Data provided:
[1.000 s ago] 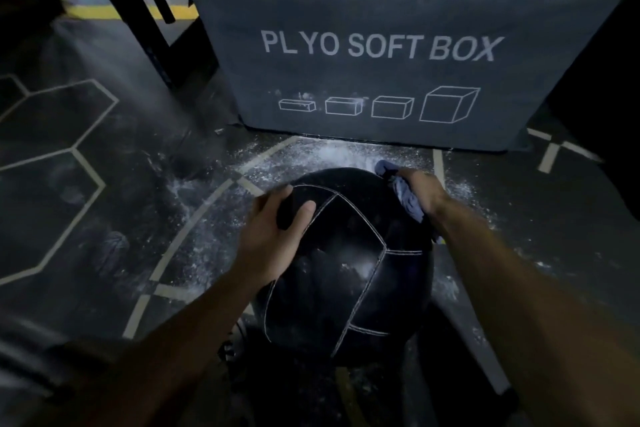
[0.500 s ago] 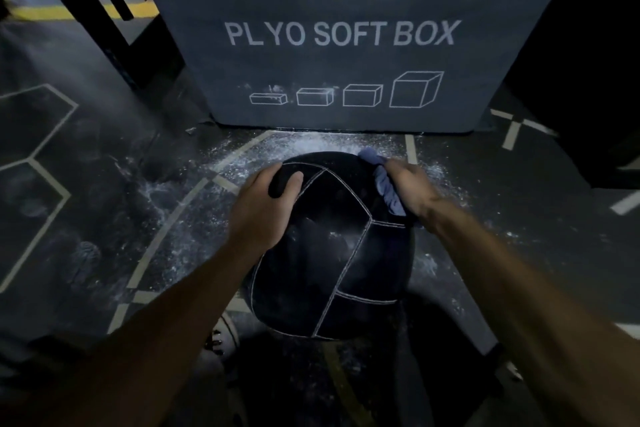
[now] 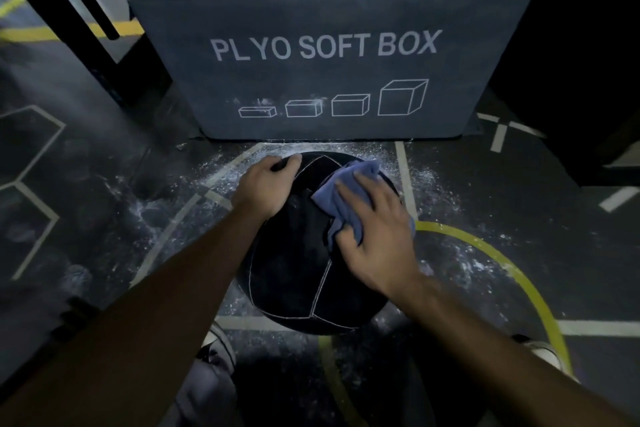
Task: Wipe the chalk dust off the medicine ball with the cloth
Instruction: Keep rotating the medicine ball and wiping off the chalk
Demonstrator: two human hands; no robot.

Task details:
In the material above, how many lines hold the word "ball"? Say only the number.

Written answer:
2